Je pourrais relater toutes ces consultations avec des adultes faisant suite à la rencontre de quelque manager ou coach en entreprise les ayant persuadés que s'ils rencontraient des difficultés dans leur travail, ce n'était pas à cause du management par objectif mais parce qu'ils devaient « travailler sur l'estime de soi» (sic) au nom de « la gestion en mode projet » et autre « management de la qualité » (sic) : effets délétères de la rationalité discursive, des discours contemporains sur l'homme entrepreneur de lui-même, compétitif et efficace.
Je pourrais m'attarder sur le nombre de plus en plus élevé de patients venant demander à être soutenus dans leur refus d'avaliser un diagnostic, auquel ils refusent de réduire leur identité. [....]
Je préfère vous parler de ces observations que j'ai collectées et réunies sous l'expression du tas de petits garçons au milieu de la cour de récréation. Le tableau est assez typique : des petits garçons, ne venant pas tous de la même école, âgés de trois et demi à cinq ans, dont les parents consultent parce que l'école les a alarmés. Leur enfant serait particulièrement agressif, voire violent, on leur parle de plaintes des autres parents, d'enfants griffés, on s'inquiète pour leur évolution. Tous ces petits garçons ont été d'abord reçus avec leurs parents. Ils étaient tous très stables et calmes en séance, attentifs à ce qui se disait, participant et dessinant. Tous avaient un bon niveau de langage et de bonnes réalisations grapho-motrices. Il m'est rapidement apparu qu'ils étaient dans des écoles où l'on semblait ignorer ce que pouvait être le mode de réaction et d'expression d'un petit garçon de cet âge-là, avec des pulsions centripètes aurait dit Françoise Dolto, des besoins moteurs, une propension à régler les affaires avec les autres garçons de façon quelque peu « virile ». C'est ce que les institutrices avisées d'école maternelle racontent : il y a toujours au milieu de la cour de récréation un groupe de petits garçons jouant à la bagarre, qu'il faut séparer en les attrapant par le col, sans davantage s'émouvoir. Deux de ces enfants connaissaient une situation familiale génératrice d'angoisse que les entretiens ont rapidement dénouée. Les autres étaient tellement identifiés au monstre qu'on décrivait, et leurs parents étaient tellement angoissés tous les matins en se demandant comment la journée allait se passer, qu'ils ne pouvaient que faire adhérer leur comportement au discours qu'on tenait sur eux. Je dois préciser que tous étaient rejetons de familles aisées, sans rien à voir avec la vulgate habituelle sur les familles en difficulté et les parents défaillants.

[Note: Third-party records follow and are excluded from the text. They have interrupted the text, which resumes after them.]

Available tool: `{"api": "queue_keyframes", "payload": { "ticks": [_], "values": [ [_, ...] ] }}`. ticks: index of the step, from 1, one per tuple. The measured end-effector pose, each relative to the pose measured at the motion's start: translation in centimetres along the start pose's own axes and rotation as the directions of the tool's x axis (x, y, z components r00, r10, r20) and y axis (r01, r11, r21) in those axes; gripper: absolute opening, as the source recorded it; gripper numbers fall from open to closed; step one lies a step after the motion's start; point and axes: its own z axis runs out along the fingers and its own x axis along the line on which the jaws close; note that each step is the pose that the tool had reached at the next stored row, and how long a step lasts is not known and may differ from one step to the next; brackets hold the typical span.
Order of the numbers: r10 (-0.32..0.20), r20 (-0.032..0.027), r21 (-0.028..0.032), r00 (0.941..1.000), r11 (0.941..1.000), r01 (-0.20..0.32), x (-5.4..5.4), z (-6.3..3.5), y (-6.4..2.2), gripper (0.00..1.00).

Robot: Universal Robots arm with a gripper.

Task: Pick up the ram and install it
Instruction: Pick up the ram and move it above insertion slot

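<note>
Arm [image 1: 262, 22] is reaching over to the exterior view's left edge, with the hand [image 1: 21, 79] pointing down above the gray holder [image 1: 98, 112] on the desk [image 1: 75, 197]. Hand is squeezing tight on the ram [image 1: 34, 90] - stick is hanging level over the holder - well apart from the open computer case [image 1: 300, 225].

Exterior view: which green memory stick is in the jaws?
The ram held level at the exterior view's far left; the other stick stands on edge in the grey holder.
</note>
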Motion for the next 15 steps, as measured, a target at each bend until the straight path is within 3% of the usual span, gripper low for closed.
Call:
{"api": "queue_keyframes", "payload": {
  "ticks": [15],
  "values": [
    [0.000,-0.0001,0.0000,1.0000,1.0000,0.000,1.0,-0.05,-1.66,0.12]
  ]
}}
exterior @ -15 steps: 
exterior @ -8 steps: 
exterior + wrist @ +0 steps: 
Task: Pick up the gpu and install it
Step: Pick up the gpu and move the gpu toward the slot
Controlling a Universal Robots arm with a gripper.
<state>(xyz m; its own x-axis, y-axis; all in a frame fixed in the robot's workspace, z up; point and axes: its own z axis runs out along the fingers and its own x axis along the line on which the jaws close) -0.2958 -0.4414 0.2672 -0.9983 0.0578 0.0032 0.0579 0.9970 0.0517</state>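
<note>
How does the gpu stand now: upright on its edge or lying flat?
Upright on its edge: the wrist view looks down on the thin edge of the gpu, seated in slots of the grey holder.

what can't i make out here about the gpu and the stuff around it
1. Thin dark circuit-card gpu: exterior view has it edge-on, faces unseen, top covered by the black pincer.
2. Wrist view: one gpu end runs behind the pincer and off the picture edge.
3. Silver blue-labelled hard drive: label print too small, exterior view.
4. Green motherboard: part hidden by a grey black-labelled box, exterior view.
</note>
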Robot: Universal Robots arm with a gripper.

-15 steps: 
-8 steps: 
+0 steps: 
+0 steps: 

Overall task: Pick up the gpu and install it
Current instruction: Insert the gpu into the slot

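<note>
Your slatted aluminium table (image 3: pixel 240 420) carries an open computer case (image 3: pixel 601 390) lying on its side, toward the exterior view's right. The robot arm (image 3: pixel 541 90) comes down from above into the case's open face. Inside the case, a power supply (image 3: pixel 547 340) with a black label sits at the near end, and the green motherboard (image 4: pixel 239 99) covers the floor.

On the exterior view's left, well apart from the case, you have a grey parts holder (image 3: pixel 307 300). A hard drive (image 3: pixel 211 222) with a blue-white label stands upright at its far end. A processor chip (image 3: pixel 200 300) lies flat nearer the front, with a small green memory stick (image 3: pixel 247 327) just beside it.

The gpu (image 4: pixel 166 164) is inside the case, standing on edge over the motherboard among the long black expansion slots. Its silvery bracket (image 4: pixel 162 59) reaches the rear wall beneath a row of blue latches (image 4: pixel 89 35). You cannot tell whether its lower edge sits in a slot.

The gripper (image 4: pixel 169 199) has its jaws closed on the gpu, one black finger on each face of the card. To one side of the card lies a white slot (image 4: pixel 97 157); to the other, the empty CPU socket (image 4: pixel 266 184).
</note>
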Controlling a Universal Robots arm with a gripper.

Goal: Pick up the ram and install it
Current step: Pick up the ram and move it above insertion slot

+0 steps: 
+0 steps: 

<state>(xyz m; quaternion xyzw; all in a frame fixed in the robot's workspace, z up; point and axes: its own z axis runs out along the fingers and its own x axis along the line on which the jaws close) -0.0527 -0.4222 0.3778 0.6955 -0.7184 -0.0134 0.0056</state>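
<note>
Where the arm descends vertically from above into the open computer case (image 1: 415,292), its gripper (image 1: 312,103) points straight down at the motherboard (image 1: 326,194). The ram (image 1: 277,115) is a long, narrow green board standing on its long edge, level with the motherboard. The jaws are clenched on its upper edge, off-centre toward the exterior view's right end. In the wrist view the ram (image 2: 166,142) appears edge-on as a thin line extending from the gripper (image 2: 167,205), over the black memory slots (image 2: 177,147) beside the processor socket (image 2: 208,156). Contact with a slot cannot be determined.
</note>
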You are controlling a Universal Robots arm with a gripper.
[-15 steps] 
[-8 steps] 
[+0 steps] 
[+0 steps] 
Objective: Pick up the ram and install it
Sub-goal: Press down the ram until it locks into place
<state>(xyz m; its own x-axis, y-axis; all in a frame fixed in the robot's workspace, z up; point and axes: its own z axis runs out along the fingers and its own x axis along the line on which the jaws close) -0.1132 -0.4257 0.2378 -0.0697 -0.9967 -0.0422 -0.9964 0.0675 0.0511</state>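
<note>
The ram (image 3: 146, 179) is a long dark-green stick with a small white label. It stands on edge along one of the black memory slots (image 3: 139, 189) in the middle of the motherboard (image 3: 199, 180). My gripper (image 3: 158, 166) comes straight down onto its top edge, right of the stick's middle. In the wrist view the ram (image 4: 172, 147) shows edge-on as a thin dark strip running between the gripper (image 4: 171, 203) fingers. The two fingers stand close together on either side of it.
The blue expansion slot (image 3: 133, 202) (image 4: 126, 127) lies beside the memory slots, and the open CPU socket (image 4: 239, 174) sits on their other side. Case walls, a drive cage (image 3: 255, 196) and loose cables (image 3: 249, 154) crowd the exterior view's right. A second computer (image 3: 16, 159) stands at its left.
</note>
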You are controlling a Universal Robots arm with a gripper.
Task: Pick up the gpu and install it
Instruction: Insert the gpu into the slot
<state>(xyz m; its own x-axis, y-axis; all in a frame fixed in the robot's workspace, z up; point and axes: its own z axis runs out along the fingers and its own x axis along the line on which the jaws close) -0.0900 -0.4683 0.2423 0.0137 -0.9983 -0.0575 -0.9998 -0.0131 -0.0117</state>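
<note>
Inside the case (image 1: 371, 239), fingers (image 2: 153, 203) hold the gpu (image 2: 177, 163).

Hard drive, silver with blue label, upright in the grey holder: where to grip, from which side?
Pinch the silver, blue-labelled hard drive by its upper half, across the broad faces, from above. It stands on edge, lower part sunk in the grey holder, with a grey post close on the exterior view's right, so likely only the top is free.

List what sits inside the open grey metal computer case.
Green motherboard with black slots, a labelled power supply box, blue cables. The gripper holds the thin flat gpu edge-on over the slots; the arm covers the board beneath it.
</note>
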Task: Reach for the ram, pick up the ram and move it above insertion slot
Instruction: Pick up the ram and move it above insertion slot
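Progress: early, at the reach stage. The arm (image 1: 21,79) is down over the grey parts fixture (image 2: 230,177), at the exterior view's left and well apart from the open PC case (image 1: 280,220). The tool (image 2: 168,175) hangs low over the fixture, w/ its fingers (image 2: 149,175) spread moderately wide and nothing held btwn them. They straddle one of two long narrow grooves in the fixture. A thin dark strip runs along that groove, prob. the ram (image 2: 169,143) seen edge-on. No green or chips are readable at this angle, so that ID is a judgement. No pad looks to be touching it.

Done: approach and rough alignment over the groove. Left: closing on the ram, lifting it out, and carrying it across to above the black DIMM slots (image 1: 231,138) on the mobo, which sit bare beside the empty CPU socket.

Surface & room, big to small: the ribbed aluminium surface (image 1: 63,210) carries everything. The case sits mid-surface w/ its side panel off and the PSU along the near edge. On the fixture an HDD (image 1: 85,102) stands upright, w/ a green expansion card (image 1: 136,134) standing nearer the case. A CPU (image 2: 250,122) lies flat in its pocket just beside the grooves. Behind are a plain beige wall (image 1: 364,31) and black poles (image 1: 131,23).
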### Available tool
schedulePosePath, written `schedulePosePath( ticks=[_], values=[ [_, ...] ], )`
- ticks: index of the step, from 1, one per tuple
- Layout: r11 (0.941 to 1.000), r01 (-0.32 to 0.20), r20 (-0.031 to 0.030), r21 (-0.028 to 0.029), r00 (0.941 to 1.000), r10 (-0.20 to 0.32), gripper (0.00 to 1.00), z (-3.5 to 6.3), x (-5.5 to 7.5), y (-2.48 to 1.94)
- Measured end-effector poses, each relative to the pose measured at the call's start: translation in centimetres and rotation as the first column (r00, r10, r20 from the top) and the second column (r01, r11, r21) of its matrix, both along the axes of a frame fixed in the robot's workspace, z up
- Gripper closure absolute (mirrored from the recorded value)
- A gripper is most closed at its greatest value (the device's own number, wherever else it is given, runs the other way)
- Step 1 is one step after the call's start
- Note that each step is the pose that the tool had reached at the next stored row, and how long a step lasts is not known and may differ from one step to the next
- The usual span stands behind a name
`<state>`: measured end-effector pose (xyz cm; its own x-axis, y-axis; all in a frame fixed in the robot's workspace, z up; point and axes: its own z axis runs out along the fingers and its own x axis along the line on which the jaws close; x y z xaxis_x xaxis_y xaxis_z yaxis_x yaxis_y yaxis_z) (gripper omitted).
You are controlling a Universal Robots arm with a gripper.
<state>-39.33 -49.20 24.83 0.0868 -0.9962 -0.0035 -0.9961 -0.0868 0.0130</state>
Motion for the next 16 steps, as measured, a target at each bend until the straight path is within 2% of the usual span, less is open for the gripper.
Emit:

Dans tous les cas, en quelques semaines, les parents et les enfants étaient suffisamment rassurés sur la normalité des comportements de ces derniers, pour que les enfants s'assagissent suffisamment et ne se fassent pas outre mesure remarquer.
Au passage, je rapporte l'anecdote des parents d'une délicieuse petite fille sage, venant s'émouvoir auprès de l'institutrice de l'école maternelle du fait que leur fillette était très bousculée parce qu'un garçon, leur racontait-elle, lui courrait après pour voir sa culotte. L'institutrice ne put qu'éclater de rire et leur narrer un sketch classique de cour de récréation : un groupe de fillettes tournant autour d'un groupe de garçons, très occupés à leurs jeux de guerrier, en chantant à tue-tête : « Tu verras pas ma culotte » sur l'air des lampions jusqu'à ce que les malheureux n'aient plus d'autre choix que de leur courir après, piqués au vif ! La saynète se passe à la fin du vingtième siècle ; qu'en serait-il au vingt et unième ?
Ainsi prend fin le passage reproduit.